● **Assignment**: Beginning with the first line, copy out each line of the material until the line containing "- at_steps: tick" has been copied as well.

□ □ □

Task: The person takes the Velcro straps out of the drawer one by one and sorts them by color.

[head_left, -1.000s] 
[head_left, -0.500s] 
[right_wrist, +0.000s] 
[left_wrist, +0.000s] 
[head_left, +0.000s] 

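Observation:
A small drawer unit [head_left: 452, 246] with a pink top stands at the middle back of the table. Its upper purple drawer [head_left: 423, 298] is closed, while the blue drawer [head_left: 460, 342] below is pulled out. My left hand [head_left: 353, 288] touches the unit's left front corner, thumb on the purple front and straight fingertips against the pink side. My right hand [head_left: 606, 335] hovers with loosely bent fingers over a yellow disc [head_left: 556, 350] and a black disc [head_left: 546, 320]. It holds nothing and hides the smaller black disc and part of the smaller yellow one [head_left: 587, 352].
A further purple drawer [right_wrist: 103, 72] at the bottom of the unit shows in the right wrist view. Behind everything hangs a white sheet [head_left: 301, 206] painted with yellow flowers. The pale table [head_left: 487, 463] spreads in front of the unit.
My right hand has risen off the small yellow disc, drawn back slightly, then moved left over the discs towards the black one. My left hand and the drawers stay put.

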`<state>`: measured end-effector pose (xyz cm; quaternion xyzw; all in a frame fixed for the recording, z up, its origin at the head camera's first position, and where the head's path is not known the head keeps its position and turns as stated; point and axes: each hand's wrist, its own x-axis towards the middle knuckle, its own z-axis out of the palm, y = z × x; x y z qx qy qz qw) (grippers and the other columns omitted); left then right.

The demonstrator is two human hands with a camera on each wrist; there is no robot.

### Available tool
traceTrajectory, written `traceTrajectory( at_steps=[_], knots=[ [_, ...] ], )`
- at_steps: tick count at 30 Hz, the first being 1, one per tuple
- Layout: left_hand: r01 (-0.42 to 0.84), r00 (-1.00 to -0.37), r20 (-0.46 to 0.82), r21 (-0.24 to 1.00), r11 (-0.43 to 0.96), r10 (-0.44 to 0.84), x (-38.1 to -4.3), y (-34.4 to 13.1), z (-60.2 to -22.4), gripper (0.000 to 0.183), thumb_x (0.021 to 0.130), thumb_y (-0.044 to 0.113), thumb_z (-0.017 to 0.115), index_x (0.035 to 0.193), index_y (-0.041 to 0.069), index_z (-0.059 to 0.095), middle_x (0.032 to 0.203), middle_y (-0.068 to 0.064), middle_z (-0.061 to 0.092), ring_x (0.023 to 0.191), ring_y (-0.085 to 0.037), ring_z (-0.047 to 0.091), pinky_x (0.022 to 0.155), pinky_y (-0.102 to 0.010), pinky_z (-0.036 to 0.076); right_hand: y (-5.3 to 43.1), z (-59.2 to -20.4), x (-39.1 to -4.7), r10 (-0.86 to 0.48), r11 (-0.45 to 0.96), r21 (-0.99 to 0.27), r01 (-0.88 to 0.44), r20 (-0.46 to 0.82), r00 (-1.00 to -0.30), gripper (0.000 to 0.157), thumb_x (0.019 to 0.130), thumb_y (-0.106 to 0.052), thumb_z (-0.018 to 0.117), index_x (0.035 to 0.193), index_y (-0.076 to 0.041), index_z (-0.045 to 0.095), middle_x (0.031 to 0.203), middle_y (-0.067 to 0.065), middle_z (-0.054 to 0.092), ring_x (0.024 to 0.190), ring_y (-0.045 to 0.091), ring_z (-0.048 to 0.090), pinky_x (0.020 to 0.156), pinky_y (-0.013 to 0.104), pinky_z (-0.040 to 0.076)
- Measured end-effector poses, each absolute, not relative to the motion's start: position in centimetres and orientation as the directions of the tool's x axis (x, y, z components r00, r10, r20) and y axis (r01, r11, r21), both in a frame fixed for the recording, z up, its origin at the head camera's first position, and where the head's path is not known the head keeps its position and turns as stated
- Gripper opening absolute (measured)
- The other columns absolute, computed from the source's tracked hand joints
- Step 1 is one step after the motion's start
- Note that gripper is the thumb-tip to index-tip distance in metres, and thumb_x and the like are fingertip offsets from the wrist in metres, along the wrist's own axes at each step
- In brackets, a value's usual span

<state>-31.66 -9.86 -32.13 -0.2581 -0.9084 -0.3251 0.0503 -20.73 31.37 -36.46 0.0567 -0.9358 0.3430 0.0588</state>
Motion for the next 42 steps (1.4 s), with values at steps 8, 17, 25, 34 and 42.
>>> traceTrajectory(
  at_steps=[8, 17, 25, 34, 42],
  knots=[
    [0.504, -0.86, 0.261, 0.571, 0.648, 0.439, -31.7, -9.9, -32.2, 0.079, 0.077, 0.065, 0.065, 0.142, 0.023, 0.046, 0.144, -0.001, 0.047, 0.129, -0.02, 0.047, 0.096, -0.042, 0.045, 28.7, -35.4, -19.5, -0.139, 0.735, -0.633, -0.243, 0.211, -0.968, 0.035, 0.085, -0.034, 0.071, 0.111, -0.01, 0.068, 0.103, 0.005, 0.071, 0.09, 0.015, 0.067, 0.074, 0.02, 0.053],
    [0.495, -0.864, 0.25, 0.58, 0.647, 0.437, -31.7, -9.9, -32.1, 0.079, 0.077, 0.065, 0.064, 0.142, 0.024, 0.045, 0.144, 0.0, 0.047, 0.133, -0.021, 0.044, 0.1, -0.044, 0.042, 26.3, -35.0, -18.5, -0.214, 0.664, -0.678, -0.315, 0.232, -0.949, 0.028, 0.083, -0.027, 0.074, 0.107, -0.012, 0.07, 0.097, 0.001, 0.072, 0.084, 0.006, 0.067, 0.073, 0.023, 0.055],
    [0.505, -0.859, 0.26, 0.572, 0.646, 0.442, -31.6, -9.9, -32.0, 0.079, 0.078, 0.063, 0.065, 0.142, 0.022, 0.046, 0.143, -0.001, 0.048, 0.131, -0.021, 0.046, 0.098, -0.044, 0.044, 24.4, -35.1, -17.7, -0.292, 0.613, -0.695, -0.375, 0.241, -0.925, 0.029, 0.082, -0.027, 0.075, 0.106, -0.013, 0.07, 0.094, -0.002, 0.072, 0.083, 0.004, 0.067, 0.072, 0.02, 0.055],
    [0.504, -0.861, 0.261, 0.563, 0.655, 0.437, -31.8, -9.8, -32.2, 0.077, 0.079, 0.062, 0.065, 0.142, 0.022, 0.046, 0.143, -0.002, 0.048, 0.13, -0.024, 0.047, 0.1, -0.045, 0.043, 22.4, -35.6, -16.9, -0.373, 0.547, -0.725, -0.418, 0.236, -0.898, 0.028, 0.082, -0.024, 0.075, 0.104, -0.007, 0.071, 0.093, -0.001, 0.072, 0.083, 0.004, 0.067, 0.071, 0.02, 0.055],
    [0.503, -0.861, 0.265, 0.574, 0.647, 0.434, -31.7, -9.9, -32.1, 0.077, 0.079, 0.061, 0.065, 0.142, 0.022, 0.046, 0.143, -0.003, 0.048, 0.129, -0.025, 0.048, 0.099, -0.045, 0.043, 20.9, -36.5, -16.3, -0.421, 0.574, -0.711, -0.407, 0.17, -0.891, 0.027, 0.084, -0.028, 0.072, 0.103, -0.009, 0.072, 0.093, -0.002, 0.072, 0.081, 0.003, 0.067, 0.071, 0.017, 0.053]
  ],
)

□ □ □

● **Response area**:
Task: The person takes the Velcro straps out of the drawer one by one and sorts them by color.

[head_left, -1.000s] 
[head_left, -0.500s] 
[right_wrist, +0.000s] 
[left_wrist, +0.000s] 
[head_left, +0.000s] 

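Observation:
A small drawer unit [head_left: 452, 246] with a pink top stands at the middle back of the table. Its upper purple drawer [head_left: 423, 298] is closed, while the blue drawer [head_left: 460, 342] below is pulled out. My left hand [head_left: 353, 288] touches the unit's left front corner, thumb on the purple front and straight fingertips against the pink side. My right hand [head_left: 606, 335] hovers with loosely bent fingers over a yellow disc [head_left: 556, 350] and a black disc [head_left: 546, 320]. It holds nothing and hides the smaller black disc and part of the smaller yellow one [head_left: 587, 352].
A further purple drawer [right_wrist: 103, 72] at the bottom of the unit shows in the right wrist view. Behind everything hangs a white sheet [head_left: 301, 206] painted with yellow flowers. The pale table [head_left: 487, 463] spreads in front of the unit.
My right hand has risen off the small yellow disc, drawn back slightly, then moved left over the discs towards the black one. My left hand and the drawers stay put.
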
`<state>`: measured end-effector pose (xyz cm; quaternion xyzw; all in a frame fixed for the recording, z up, its origin at the head camera's first position, and where the head's path is not known the head keeps its position and turns as stated; point and axes: each hand's wrist, its own x-axis towards the middle knuckle, its own z-axis out of the palm, y = z × x; x y z qx qy qz qw) (grippers and the other columns omitted); left then right.

The demonstrator is two human hands with a camera on each wrist; there is no robot.

### Available tool
traceTrajectory, written `traceTrajectory( at_steps=[_], knots=[ [_, ...] ], )`
- at_steps: tick count at 30 Hz, the first being 1, one per tuple

The requested output has been given in full.